## THE TASK:
Write out again, exactly, the lines below starting at the one with "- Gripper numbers" and ending at the one with "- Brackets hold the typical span".

-------- GIVEN INFORMATION

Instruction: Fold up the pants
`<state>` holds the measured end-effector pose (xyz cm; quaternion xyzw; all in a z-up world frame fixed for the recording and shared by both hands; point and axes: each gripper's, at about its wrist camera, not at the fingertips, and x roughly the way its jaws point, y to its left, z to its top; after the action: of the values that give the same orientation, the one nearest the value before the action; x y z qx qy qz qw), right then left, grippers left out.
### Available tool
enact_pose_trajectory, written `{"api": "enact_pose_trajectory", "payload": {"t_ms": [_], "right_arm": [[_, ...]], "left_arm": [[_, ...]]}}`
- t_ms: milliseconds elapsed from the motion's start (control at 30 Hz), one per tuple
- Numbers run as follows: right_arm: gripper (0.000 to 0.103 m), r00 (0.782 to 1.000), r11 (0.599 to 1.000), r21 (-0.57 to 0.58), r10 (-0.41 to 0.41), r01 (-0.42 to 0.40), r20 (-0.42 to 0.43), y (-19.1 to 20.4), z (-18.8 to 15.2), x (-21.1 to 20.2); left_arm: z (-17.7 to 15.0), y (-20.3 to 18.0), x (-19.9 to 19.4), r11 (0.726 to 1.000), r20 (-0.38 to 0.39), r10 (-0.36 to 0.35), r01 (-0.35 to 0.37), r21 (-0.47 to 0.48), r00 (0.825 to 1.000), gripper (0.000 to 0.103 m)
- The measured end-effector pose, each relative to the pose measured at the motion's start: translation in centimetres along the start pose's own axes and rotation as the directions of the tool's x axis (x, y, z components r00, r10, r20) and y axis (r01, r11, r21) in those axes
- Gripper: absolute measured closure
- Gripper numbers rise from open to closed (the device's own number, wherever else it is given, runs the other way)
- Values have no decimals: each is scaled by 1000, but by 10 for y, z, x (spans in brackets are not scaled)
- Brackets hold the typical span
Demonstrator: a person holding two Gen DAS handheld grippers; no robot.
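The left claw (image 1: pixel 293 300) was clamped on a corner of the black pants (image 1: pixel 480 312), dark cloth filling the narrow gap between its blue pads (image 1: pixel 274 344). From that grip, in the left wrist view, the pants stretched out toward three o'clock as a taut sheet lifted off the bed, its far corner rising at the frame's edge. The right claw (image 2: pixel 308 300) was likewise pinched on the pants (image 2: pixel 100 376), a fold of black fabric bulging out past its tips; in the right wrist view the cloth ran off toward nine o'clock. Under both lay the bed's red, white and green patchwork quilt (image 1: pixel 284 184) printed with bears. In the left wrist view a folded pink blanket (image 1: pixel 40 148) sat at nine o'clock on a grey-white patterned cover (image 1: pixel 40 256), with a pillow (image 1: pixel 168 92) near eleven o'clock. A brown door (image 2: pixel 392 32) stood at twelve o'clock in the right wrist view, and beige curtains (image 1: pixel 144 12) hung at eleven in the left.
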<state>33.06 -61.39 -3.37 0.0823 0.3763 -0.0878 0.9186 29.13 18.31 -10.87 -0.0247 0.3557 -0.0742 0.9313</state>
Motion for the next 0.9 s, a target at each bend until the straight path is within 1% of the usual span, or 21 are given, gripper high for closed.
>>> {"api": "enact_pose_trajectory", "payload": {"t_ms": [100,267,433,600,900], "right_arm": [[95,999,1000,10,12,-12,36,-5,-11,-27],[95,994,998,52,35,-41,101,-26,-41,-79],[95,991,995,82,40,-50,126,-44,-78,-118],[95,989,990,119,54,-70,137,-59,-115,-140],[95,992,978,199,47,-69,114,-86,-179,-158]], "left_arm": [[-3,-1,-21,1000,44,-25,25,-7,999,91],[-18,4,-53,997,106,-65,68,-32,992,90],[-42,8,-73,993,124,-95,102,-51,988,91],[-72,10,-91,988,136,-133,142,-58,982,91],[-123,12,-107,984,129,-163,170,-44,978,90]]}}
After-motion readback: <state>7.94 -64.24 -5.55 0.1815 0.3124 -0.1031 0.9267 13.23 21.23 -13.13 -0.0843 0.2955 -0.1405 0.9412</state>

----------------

## SOLUTION:
- Gripper numbers rise from open to closed (the device's own number, wherever else it is given, runs the other way)
- Values have no decimals: each is scaled by 1000, but by 10 for y, z, x (spans in brackets are not scaled)
- Brackets hold the typical span

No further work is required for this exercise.